* THE TASK: Count up the lines holding "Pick" in the material, then reply with only the number.

* AVAILABLE RECORDS:
════

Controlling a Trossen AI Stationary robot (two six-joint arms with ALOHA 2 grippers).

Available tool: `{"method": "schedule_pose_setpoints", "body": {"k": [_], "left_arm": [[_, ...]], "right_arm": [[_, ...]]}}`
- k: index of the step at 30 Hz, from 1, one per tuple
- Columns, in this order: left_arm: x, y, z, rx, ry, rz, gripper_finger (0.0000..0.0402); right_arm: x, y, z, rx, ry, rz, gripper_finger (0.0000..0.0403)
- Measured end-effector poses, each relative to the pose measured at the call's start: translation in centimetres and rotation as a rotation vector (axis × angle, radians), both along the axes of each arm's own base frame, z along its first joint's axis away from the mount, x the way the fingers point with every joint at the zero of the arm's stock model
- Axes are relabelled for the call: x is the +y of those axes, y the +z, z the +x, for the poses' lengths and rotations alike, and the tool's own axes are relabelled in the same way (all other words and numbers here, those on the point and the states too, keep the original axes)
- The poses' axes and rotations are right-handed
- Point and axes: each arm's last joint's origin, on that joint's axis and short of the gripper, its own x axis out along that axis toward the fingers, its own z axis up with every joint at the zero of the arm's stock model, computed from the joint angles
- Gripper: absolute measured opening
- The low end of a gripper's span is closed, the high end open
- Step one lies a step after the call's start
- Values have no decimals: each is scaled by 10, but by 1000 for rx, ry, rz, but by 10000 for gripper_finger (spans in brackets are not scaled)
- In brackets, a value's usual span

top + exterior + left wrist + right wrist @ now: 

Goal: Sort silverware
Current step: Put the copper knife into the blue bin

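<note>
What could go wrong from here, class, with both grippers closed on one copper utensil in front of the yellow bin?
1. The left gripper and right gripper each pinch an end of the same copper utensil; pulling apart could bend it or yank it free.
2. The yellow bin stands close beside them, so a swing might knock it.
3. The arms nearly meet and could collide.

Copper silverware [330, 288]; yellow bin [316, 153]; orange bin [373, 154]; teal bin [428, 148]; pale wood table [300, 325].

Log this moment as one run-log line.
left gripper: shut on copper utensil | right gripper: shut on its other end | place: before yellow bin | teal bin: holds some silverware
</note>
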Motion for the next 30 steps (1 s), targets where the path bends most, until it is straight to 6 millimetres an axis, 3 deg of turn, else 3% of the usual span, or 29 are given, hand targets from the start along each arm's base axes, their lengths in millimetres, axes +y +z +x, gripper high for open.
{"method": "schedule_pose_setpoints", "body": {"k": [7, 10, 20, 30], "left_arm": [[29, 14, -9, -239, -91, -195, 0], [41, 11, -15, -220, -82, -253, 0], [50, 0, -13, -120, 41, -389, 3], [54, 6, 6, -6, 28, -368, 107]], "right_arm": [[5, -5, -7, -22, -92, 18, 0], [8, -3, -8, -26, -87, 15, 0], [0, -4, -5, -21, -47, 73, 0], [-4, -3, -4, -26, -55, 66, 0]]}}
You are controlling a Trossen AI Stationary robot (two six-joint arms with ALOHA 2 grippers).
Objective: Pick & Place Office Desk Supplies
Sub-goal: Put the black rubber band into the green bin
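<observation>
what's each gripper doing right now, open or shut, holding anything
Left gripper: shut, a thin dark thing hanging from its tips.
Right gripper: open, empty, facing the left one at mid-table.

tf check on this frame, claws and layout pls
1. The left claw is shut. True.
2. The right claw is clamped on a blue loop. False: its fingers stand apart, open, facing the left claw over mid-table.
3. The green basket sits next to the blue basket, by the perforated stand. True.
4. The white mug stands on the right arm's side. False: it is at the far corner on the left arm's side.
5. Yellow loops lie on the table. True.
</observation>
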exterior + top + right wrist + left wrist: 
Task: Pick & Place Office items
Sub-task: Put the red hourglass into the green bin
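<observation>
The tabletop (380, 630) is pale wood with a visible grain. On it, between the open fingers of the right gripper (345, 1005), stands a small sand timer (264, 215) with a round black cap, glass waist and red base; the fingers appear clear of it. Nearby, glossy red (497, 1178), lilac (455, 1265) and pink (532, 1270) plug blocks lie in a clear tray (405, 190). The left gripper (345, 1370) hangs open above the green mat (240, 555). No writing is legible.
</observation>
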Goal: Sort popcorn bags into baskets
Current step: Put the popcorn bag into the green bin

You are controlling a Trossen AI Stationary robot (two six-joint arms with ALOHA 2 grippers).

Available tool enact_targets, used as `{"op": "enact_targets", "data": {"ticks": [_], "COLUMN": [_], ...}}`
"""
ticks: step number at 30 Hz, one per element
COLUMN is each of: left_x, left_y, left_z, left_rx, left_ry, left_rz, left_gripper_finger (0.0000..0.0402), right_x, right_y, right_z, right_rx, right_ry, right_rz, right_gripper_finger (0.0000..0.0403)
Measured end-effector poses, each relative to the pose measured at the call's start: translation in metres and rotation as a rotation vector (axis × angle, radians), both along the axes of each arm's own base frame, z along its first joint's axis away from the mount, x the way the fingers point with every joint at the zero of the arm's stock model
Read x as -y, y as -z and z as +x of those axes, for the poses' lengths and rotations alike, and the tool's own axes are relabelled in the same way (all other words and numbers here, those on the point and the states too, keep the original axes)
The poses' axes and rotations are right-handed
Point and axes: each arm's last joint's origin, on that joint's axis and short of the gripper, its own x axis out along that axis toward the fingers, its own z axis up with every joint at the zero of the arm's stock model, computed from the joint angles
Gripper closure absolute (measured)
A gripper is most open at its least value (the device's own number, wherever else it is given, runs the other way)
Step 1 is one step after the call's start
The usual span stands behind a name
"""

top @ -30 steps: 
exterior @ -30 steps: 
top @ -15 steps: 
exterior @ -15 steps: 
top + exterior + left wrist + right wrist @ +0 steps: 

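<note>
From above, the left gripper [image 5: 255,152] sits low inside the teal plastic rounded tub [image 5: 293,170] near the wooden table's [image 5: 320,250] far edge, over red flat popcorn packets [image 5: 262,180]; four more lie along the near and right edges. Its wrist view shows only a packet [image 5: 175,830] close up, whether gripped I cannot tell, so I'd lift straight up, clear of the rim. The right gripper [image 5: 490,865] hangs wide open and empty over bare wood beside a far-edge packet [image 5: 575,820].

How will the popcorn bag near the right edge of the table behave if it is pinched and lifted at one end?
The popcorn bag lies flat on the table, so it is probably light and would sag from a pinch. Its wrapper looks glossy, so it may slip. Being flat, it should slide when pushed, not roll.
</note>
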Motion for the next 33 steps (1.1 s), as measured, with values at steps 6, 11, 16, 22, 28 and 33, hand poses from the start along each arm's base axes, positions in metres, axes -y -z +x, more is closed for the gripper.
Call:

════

* RESPONSE AREA: 2